To the degree that pampered leftists who, in a global sense were born on third and think they hit a triple, want to change the rules of the game called America, change the dimensions of the playing field and change the players in the lineup, they’re playing with fire. They think they know where those changes will lead.  They’re wrong.  Free speech, and the respect for the free exercise of such, once gone are almost impossible to regain.  Private property, once taken, almost never makes it back into the hands of the rightful owners and with it goes free markets and prosperity.  Government programs, once launched almost never end, and edicts, once written are almost never rescinded.  A government unleashed from the constraint of the Bill of Rights will never find its way back into the cage.    

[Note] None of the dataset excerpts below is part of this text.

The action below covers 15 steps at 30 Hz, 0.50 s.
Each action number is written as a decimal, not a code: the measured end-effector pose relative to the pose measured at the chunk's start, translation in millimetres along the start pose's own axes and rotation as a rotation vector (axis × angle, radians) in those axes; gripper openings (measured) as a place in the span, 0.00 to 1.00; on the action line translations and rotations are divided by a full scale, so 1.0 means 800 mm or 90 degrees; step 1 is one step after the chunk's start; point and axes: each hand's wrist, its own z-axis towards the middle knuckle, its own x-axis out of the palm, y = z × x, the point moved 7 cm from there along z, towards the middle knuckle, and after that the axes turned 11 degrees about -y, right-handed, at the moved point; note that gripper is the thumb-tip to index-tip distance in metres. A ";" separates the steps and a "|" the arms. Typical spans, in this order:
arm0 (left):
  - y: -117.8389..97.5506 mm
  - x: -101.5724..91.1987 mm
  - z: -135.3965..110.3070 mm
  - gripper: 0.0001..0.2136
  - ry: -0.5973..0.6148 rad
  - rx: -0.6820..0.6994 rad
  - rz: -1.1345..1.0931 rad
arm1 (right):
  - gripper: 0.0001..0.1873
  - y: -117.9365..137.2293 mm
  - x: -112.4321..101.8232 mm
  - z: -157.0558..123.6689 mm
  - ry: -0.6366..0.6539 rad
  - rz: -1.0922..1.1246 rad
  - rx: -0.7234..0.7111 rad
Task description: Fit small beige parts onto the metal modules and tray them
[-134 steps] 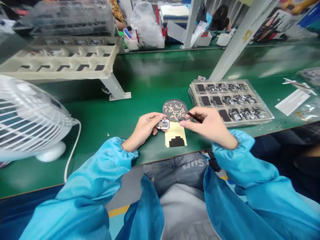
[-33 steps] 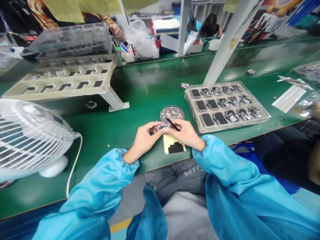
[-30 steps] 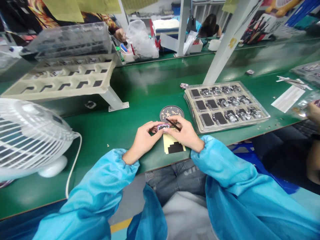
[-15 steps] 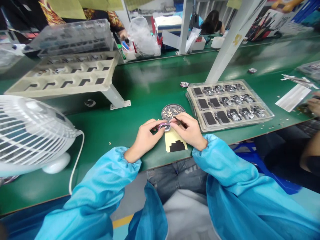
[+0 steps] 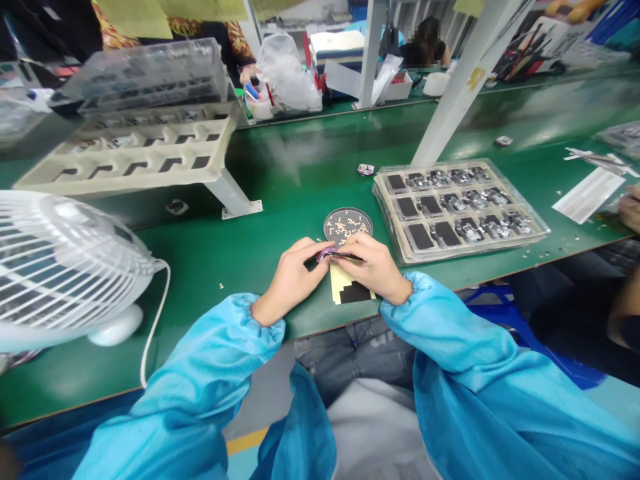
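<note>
My left hand (image 5: 293,277) pinches a small metal part (image 5: 326,252) just above the green bench. My right hand (image 5: 373,267) is closed on dark tweezers (image 5: 347,255), whose tips lie against that part. Both hands meet over a yellow sheet with black stepped pieces (image 5: 350,290). A round perforated dish with small tan pieces (image 5: 348,224) sits just behind my fingers. To the right lies a clear tray (image 5: 540,230) holding black pads and metal parts in rows.
A white desk fan (image 5: 60,267) with its cable stands at the left. A beige slotted rack (image 5: 120,157) sits raised at the back left. A white post (image 5: 453,90) rises behind the tray. White strips (image 5: 587,193) and another person's hand (image 5: 631,207) are at the right edge.
My right hand came down from the round dish with the tweezers and closed in on the part held by my left hand. The tweezers now lie flatter against the part.
</note>
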 end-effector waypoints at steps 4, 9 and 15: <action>0.014 -0.002 0.004 0.12 -0.010 -0.069 0.002 | 0.05 -0.002 0.004 0.007 0.055 -0.011 0.022; 0.052 -0.018 0.011 0.14 -0.087 -0.197 -0.020 | 0.09 -0.032 -0.008 0.029 0.045 -0.262 0.171; 0.101 -0.043 0.047 0.13 -0.122 -0.170 0.066 | 0.09 -0.033 -0.015 0.028 0.003 -0.252 0.147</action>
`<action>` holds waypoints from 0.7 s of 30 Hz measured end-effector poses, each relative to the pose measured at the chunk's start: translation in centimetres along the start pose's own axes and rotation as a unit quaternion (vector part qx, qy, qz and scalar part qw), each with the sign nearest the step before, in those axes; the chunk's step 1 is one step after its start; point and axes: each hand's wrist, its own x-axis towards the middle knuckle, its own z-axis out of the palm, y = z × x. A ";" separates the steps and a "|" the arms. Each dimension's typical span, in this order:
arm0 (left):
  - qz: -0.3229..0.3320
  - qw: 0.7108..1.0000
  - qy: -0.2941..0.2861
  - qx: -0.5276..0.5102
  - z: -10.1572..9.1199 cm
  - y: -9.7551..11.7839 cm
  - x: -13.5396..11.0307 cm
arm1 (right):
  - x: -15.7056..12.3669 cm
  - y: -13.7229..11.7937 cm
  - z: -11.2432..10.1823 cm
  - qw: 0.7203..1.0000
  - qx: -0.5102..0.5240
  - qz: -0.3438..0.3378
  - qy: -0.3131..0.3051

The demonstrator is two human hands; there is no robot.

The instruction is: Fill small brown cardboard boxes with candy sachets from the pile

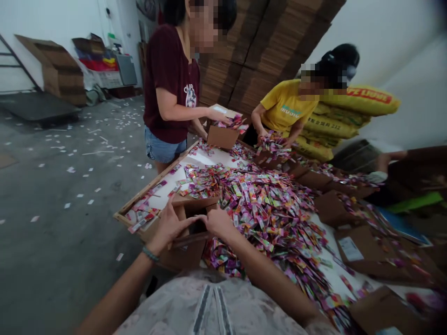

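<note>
Close in front of me is a small brown cardboard box (194,203) with its top open and its inside dark. My left hand (168,224) grips its left side, the thumb reaching across the opening. My right hand (217,222) is closed on its right side, fingers bent at the rim. The two thumbs nearly meet over the middle of the opening. To the right and behind the box spreads a big heap of small colourful packets (258,200) on a white-topped table (159,197) with a wooden rim.
Across the table a person in a maroon shirt (164,60) holds a box of packets (223,136). Another in yellow (288,104) gathers packets. Several cardboard boxes (359,246) line the right side. Scraps litter the floor (87,223). Yellow sacks (335,121) and stacked cardboard (237,51) stand behind.
</note>
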 end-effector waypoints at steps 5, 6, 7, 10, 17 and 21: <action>0.001 0.999 0.049 -0.013 1.2 -0.7 0.6 | -2.2 1.3 -1.0 0.980 -0.121 -0.149 -0.060; 0.010 0.998 0.045 -0.034 1.2 -1.1 0.6 | -2.2 1.5 -0.9 0.975 -0.141 -0.168 -0.023; 0.016 0.998 0.035 -0.057 1.1 -1.5 0.7 | -2.0 1.8 -0.6 0.970 -0.160 -0.181 0.026; 0.015 0.992 -0.027 -0.119 0.2 -2.7 0.9 | -0.7 2.7 1.2 0.948 -0.194 -0.199 0.156; 0.147 0.981 -0.084 0.092 -3.9 0.8 0.9 | 0.1 4.8 2.9 0.939 -0.166 -0.251 0.168; 0.243 0.904 -0.185 0.298 -1.1 4.2 0.1 | -0.2 4.7 2.3 0.938 -0.152 -0.298 0.094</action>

Some people know that reality while others clearly don’t.  Compare a 25 year old Afghani woman who is now facing home detention, a burqa for life and a husband she didn’t choose to a 25 year old American grad student standing in $300 sneakers holding a $1,000 phone and barking “F the police”.  One clearly understands what freedom is while the other wallows in his utopian fantasy utterly clueless of how the world actually works.  There’s a reason millions of people risk their lives every year to come to America or literally cling to the wing of a flying plane in order to escape Taliban Afghanistan.  It’s called reality. 

It would be nice if the left would learn the simple lesson of Afghanistan, that freedom is fleeting and must be prized and protected, but sadly they are unlikely to allow machinations in the real world intrude on their delusional fantasies.